WHAT THIS TASK INVOLVES: Please transcribe the data that follows exactly, from its first line through the line that contains "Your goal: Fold".

AVAILABLE DATA:
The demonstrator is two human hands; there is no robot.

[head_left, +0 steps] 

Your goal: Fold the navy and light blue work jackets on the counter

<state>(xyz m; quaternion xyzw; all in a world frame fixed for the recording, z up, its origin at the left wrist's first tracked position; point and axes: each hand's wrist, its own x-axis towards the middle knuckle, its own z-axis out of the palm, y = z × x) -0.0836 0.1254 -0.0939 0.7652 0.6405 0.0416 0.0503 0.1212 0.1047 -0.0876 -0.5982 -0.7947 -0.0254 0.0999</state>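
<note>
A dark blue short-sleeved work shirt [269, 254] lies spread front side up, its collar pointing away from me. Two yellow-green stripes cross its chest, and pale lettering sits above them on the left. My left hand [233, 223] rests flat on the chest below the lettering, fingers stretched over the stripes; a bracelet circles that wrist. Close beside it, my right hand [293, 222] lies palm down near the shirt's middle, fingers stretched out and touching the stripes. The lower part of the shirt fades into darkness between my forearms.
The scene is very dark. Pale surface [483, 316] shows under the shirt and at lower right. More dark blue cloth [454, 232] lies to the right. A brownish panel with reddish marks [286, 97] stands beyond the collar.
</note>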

OUTPUT BELOW:
The demonstrator is two human hands; there is no robot.

[head_left, +0 steps] 

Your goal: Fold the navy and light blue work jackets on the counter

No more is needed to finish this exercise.